[PROBLEM REQUIREMENTS]
Which lines run from the one with "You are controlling" through the end of the data? Retype them exactly, without pictures.

============================================================

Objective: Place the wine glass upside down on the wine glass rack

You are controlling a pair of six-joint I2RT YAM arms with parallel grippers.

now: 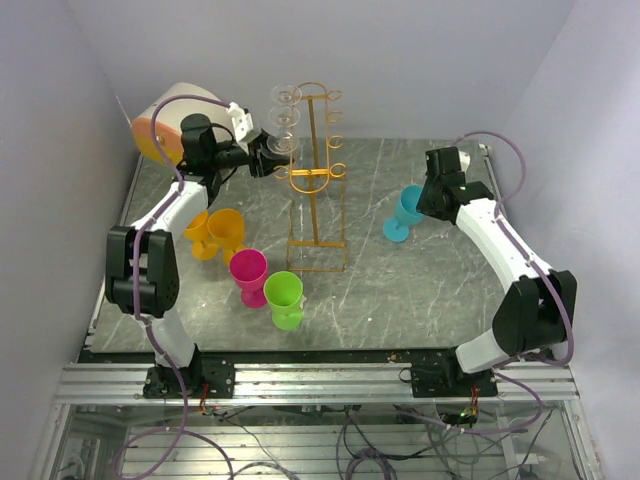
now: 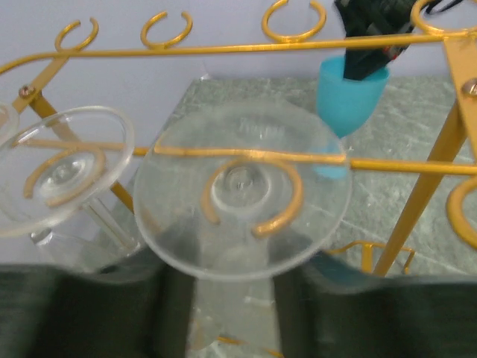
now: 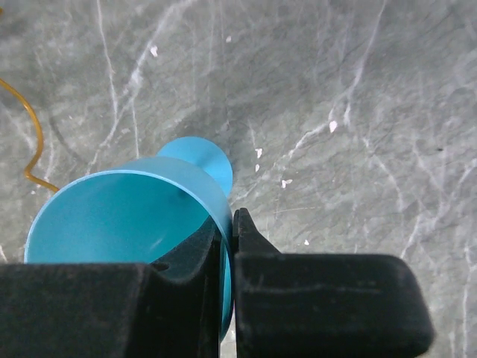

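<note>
The orange-gold wire rack (image 1: 316, 175) stands mid-table. My left gripper (image 1: 262, 157) is at its upper left side, shut on a clear wine glass (image 1: 281, 143) held upside down. In the left wrist view the glass's foot (image 2: 242, 195) lies on a ring hook of the rack (image 2: 223, 49), and its bowl sits between my fingers (image 2: 237, 291). Another clear glass (image 2: 63, 171) hangs on the hook beside it. My right gripper (image 1: 428, 192) is shut on the rim of a blue wine glass (image 1: 405, 212) that stands upright on the table. In the right wrist view one finger is inside the blue glass (image 3: 127, 216) and one outside, at the gripper (image 3: 229, 242).
Two orange glasses (image 1: 215, 232), a pink one (image 1: 248, 272) and a green one (image 1: 284, 298) stand left of the rack's base. A cream drum with an orange face (image 1: 165, 125) lies at the back left. White walls close in the table on three sides.
</note>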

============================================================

[OUTPUT OF THE EXERCISE]
You are controlling a pair of six-joint I2RT YAM arms with parallel grippers.

now: 
now: 
now: 

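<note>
The orange-gold wire rack (image 1: 316, 175) stands mid-table. My left gripper (image 1: 262, 157) is at its upper left side, shut on a clear wine glass (image 1: 281, 143) held upside down. In the left wrist view the glass's foot (image 2: 242, 195) lies on a ring hook of the rack (image 2: 223, 49), and its bowl sits between my fingers (image 2: 237, 291). Another clear glass (image 2: 63, 171) hangs on the hook beside it. My right gripper (image 1: 428, 192) is shut on the rim of a blue wine glass (image 1: 405, 212) that stands upright on the table. In the right wrist view one finger is inside the blue glass (image 3: 127, 216) and one outside, at the gripper (image 3: 229, 242).
Two orange glasses (image 1: 215, 232), a pink one (image 1: 248, 272) and a green one (image 1: 284, 298) stand left of the rack's base. A cream drum with an orange face (image 1: 165, 125) lies at the back left. White walls close in the table on three sides.
</note>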

No additional response is needed to complete this exercise.